Même la présence de collectivités au sein des SCIC n’empêche pas forcément d’agir. D’autant que les collectivités qui s’engagent dans de tels projets le font en général à cause de l’intérêt collectif qu’ils représentent. Et on a tout intérêt, en se méfiant certes de l’instrumentalisation ou de la récupération, à établir avec des communes, voire des communautés de communes, des complicités ou des alliances locales. Dans le cas particulier des SCIC, le principe coopératif « un·e associé·e = une voix » ne donne pas plus de pouvoir à la collectivité qu’aux salarié·es ou aux bénéficiaires qui sont eux et elles aussi, forcément, associé·es.

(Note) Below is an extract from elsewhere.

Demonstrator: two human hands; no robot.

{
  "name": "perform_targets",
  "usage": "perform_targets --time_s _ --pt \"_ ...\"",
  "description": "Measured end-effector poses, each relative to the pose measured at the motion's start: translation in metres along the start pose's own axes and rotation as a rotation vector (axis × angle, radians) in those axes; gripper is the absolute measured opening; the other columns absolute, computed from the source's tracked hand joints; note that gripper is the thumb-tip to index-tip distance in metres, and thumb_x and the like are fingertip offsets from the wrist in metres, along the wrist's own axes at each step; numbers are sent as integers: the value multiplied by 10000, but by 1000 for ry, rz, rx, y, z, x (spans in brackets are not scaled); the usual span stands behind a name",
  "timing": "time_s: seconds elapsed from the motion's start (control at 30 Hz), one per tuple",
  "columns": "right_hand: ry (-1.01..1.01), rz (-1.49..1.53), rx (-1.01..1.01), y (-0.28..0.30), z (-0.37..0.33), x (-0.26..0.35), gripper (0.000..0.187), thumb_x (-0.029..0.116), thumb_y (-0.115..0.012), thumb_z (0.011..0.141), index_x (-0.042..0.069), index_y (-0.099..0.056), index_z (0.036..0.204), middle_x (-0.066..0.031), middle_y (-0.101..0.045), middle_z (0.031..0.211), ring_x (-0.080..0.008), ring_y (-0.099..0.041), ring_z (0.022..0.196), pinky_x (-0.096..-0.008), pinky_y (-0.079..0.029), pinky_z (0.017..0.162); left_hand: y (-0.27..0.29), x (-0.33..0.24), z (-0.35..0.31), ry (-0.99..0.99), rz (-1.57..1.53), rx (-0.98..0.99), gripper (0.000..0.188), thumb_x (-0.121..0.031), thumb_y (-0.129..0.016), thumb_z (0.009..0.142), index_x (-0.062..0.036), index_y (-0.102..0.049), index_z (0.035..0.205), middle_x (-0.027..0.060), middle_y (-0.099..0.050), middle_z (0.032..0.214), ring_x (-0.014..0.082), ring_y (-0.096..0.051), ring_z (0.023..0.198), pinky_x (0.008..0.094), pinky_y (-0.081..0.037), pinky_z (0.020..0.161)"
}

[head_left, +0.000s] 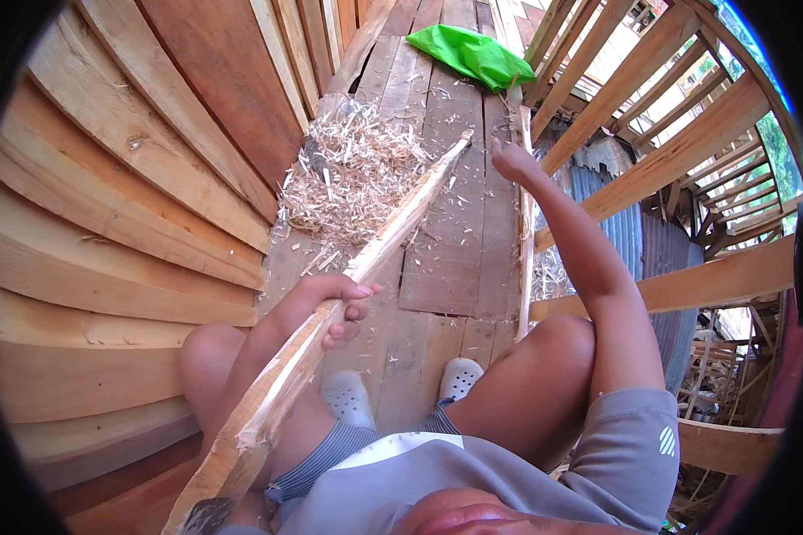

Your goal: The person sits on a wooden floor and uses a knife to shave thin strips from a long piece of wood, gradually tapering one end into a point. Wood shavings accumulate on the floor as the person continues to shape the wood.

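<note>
A long, rough-hewn wooden pole [388, 239] runs slantwise from the lower left up to the middle of the floor. Its far tip is narrow, and its near end is thicker with a dark patch. My left hand [335, 303] is closed around the pole near its middle, fingers curled about its right side. My right arm stretches forward along the railing side. At its end my right hand [515, 162] is closed, a little to the right of the pole's far tip and apart from it. What those fingers hold, if anything, is too small to make out.
Curly wood shavings [352, 174] lie heaped on the plank floor [442, 276] beside the plank wall [125, 241]. A bright green plastic bag [473, 58] lies at the far end. Along the right runs a slatted wooden railing [656, 134], with corrugated metal sheets [620, 232] beyond it.
</note>
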State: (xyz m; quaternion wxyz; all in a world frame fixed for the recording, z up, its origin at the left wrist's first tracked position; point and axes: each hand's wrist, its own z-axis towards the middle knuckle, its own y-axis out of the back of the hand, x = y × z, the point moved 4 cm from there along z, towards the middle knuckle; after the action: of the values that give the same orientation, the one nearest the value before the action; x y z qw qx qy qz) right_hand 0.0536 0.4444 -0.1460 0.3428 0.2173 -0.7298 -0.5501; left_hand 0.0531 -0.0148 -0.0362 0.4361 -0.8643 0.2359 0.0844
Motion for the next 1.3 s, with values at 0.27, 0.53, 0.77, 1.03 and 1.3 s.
perform_targets --time_s 0.27,0.53,0.77,1.03,1.3 --pt "249 452 462 -7 -50 78 406 445 -572 940 44 -587 882 -3 -485 622 -92 -437 468 -279 -355 407 -5 -10 -5 -271 319 -162 327 -212 -635 844 -2 -544 1076 107 -605 955 282 -647 967 283 -562 682" --pt "392 538 499 -25 -52 91 338 387 -617 932 50 -644 912 27 -522 643 -59 -402 477 -240 -307 413 27 -27 31 -83 146 -102 381 -190 -670 853 -9 -489 1134 109 -576 944 149 -554 623 221 -454 490" --pt "27 643 571 -39 -71 94 627 645 -553 869 24 -612 930 50 -374 548 -67 -301 422 -263 -219 391 26 -33 44 8 59 13 474 -483 -433 969 -36 -468 1124 23 -464 774 86 -402 515 220 -355 419" --pt "-334 1204 763 -55 -105 137 512 609 -537 868 146 -417 686 84 -216 538 -49 -173 401 -248 -126 379 29 -35 46 92 -53 48 543 -518 -362 980 -14 -486 1143 79 -527 817 173 -522 588 304 -473 501" --pt "-392 1284 850 -44 -117 157 458 528 -514 890 168 -367 650 84 -215 524 -52 -174 393 -257 -123 372 13 -54 39 -68 85 -177 581 -508 -392 959 30 -508 1145 171 -616 948 293 -649 790 405 -564 630"
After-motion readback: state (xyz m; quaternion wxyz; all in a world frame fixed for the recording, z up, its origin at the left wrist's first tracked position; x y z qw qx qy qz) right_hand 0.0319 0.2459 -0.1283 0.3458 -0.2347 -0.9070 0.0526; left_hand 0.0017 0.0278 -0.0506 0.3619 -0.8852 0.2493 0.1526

Non, les obstacles principaux ne sont vraiment pas là.

Propos recueillis par Guillaume Gamblin

Éditions Repas, 4, allée Séverine, 26000 Valence, tél. : 04 75 42 67 45, http://editionsrepas.free.fr
Ambiance bois, 23340 Faux-la-Montagne, tél. : 05 55 67 94 06, www.ambiance-bois.com
La Navette, Le Bourg, 23340 Faux-la-Montagne, tél. 05 55 64 49 93, www.les-scop.coop

(1) Entre celui ou celle qui travaille 15 jours puis s’arrête autant et celui ou celle qui fait un chantier de trois mois et va faire autre chose les trois mois suivants.
(2) Cela nécessite la bonne maîtrise et la connaissance des tenants et aboutissants de l’ensemble des paramètres de l’entreprise, le dialogue, la discussion et la définition claire et exprimée des priorités de l’entreprise.